Según autoridades, existen 236 centros poblados con pedidos directos para reactivar obras paralizadas. Representantes locales y vecinos denunciaron que el retraso de meses se convirtió en un problema sostenido durante el 2025. Ellos reclamaron que se respete el plazo técnico previsto en compromisos iniciales. Los grupos demandaron intervención institucional antes de que la demora incremente costos futuros.
¿La protesta en Áncash fue pacífica y qué se exigió?
Los manifestantes realizaron una marcha pacífica en espacios públicos de la región.
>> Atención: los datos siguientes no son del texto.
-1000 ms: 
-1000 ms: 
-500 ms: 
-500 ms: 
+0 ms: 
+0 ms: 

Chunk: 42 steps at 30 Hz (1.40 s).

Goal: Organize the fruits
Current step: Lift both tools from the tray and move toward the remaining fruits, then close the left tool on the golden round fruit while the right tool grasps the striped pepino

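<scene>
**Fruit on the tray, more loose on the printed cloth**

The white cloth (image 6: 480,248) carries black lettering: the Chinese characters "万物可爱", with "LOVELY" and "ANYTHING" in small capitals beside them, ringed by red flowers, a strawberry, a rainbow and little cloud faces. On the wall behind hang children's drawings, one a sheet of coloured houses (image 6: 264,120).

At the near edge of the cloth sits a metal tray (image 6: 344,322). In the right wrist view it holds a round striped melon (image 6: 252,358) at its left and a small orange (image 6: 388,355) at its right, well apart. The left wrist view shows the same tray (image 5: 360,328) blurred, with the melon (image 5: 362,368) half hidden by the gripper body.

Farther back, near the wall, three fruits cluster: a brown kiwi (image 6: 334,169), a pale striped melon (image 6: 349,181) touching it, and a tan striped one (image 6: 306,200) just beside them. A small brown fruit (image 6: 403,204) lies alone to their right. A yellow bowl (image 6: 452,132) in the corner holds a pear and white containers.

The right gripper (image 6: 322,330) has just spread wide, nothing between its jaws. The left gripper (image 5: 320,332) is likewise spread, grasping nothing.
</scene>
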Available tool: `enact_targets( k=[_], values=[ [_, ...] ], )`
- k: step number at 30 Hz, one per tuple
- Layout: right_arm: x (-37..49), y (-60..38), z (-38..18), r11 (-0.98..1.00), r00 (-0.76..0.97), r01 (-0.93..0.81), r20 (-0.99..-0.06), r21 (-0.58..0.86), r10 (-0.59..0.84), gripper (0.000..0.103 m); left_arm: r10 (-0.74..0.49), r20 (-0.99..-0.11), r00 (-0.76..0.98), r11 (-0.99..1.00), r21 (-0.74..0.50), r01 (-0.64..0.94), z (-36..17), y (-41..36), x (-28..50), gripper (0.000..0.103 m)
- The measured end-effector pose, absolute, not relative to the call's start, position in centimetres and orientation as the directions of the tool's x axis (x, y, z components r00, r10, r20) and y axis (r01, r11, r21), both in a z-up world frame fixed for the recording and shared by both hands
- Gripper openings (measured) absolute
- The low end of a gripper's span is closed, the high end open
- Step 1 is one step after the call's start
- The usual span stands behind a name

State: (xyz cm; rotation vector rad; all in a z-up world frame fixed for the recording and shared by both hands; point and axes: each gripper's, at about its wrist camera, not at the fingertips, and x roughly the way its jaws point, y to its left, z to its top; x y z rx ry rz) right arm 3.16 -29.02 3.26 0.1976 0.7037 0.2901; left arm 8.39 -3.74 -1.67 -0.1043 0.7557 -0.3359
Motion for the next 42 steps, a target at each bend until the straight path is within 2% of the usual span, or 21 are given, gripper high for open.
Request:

La movilización tuvo el respaldo de autoridades vecinales que insistieron en que el Gobierno Regional atienda la asignación presupuestal. La demanda apunta a garantizar continuidad de obras paralizadas en cada localidad. No se registraron incidentes.
¿Por qué los alcaldes anunciaron viaje a Lima este 25 de noviembre?
Los alcaldes confirmaron que viajarán a Lima este 25 de noviembre para exigir respuestas inmediatas. El objetivo será plantear la crisis directamente ante instituciones nacionales y ministerios vinculados a financiamiento regional. La decisión se adoptó de manera conjunta entre autoridades locales. Ellos esperan que Lima dé una solución definitiva a proyectos inconclusos.